Years from now, when seamless digital record transfers are as routine as clouds in the sky, many will cite the AOG Technics fraud in 2023 as the event that sparked a fundamental shift in how aviation keeps tabs on aircraft assets.

They will be right—sort of.

AOG Technics, a London-based company that passed off thousands of engine parts with fake documentation over several years, did not teach aviation supply chain stakeholders that simplistic records falsification is a risk (Inside MRO November 2023, p. MRO20). Nor were aircraft parts specialists caught off guard that their business, like most others, attracts criminals who exploit opportunities.

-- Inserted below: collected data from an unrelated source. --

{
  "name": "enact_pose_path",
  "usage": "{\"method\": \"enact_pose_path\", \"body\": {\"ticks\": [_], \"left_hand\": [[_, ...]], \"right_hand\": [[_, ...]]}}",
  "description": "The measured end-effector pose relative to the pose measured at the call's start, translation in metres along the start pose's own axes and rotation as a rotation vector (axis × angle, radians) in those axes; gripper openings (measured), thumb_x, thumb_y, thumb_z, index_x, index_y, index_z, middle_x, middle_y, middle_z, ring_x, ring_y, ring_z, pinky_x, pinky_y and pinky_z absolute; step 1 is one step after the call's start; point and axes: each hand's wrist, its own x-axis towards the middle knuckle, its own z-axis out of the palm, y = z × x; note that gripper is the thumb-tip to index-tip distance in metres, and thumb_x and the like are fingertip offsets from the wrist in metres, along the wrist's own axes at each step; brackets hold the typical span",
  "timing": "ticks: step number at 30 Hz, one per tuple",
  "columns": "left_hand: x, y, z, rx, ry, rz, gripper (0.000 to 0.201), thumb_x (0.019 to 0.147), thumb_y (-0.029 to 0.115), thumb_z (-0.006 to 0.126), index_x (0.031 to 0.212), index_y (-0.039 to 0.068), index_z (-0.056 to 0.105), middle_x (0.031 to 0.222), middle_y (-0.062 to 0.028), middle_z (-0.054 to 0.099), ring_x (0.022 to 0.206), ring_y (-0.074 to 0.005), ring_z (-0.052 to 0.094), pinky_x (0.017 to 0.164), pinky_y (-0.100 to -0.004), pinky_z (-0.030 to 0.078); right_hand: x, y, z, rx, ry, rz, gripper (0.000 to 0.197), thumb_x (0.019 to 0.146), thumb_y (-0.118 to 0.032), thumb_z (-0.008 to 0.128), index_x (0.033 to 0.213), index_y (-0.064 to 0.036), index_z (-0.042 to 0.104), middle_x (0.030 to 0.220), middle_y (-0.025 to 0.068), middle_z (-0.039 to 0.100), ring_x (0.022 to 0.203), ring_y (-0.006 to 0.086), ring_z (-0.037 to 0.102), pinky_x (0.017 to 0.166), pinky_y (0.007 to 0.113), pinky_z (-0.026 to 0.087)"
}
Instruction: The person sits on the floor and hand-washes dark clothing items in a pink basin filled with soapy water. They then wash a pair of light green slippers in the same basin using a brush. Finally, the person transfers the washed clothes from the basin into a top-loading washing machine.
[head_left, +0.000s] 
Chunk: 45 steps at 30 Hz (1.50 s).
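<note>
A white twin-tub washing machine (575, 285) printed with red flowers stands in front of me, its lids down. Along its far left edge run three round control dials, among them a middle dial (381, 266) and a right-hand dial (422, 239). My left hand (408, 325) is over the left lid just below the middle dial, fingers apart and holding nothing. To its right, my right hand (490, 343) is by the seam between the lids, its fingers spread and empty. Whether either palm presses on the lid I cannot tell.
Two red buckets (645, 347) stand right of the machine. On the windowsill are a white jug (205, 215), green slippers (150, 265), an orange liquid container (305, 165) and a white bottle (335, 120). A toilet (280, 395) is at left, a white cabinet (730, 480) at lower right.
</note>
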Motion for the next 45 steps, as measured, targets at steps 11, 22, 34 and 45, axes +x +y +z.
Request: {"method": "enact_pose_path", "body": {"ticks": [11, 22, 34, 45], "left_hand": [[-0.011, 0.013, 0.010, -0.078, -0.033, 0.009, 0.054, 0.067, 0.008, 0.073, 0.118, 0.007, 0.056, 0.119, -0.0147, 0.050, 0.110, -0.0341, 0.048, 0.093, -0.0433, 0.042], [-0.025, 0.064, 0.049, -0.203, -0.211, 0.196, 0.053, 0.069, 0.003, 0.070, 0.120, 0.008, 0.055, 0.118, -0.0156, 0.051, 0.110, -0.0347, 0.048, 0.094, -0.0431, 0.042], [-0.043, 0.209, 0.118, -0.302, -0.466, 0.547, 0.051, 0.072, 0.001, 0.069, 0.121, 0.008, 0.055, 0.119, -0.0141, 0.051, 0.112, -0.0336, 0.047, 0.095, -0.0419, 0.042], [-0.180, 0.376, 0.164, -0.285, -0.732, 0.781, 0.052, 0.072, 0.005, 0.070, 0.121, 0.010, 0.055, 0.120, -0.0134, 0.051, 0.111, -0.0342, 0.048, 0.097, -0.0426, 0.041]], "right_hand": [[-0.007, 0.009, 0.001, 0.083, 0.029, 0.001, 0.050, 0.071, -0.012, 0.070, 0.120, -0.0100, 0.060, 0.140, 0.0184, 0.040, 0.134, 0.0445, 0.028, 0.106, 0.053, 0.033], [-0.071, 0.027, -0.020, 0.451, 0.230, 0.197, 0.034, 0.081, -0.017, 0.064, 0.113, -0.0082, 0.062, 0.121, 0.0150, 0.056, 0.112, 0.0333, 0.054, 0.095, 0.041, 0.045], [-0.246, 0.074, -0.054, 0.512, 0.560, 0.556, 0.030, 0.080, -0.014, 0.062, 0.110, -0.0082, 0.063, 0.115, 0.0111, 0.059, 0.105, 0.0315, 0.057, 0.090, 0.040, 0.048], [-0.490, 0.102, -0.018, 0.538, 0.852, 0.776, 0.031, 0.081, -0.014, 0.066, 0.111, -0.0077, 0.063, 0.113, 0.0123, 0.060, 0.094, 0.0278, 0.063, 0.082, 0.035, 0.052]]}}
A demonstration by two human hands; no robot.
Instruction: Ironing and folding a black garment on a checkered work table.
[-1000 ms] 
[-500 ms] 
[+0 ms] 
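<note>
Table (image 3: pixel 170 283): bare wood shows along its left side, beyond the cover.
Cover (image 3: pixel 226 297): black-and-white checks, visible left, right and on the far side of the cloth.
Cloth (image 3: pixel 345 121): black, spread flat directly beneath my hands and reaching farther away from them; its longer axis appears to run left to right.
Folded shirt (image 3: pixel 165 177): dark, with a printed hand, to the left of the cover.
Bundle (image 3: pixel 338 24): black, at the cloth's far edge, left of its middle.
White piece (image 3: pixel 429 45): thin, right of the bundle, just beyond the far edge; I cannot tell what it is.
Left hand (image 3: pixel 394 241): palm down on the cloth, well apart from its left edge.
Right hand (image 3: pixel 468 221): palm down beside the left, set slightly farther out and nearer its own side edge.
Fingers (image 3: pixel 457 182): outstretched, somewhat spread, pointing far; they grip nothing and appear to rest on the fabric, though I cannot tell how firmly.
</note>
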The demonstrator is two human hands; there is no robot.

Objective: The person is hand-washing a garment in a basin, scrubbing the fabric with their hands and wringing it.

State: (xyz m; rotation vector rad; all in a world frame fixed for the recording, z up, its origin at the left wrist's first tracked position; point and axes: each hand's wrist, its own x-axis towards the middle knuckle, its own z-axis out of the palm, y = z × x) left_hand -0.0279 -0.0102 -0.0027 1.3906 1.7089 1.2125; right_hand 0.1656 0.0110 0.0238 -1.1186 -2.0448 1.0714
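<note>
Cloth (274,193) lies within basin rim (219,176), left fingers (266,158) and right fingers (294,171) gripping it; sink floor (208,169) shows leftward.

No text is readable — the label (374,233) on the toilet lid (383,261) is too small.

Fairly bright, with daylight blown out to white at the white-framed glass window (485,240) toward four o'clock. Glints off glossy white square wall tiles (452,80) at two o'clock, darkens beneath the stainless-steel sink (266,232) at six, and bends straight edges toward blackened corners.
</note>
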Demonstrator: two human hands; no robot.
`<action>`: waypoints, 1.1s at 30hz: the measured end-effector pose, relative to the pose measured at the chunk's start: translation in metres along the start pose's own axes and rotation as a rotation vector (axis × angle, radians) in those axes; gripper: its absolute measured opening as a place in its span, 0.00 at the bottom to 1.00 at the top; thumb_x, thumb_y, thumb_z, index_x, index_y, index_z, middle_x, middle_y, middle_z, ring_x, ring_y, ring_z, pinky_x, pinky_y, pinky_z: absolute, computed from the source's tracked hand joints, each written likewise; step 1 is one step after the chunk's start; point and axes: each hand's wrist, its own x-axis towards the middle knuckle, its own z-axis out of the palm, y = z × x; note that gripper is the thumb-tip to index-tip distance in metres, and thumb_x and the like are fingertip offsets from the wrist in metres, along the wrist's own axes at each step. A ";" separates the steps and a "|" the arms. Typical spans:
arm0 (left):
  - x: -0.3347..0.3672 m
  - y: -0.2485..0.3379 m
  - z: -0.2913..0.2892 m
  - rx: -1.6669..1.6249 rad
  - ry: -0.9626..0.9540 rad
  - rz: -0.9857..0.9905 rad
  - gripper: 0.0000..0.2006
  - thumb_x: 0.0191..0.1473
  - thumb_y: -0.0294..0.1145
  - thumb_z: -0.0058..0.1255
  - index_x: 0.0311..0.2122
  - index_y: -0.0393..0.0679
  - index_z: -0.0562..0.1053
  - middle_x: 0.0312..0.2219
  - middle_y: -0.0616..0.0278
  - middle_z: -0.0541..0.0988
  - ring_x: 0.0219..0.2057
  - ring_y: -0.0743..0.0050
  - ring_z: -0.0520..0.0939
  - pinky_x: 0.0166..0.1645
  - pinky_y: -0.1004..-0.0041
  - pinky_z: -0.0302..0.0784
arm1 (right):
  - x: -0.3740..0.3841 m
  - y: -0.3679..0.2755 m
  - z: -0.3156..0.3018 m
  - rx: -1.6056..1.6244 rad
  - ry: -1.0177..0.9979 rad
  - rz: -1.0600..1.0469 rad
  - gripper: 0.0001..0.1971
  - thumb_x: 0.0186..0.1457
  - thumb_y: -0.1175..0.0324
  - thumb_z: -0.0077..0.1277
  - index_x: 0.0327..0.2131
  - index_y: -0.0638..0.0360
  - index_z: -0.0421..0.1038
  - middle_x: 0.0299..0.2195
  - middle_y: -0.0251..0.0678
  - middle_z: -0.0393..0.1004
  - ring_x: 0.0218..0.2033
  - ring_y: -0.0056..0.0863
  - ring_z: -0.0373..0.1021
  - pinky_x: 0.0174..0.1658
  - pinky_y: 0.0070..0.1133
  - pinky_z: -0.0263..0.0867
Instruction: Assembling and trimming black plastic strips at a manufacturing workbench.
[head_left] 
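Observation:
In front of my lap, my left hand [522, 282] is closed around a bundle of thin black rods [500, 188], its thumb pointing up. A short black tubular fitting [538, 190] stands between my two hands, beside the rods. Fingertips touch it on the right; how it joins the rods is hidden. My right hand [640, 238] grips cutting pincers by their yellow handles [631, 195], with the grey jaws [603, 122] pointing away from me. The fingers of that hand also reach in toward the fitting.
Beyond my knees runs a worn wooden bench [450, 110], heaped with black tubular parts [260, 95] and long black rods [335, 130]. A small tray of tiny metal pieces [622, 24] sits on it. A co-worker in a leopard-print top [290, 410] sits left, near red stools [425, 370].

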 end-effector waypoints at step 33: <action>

Rather, the hard lessons are that gaps in the asset exchange process are wide enough to permit a simple scheme to ground hundreds of aircraft and prompt a global outcry and steps to ensure it cannot happen again. And while regulators spread the word when fraud is suspected and promote initiatives such as accredited vendor programs, there is little they can do to prevent criminals from seeking opportunity.

“This is something that has happened in the past, but not on this scale or safety risk level,” GA Telesis Digital Innovation Group President Jason Reed tells Inside MRO. “That was the differentiator.”

Industry has responded in two ways.

The most visible action was the formation of the Aviation Supply Chain Integrity Coalition (ASCIC) to study how unauthorized parts enter the supply chain—and how to stop them. The group’s October 2024 final report is proving to be just the start of its efforts.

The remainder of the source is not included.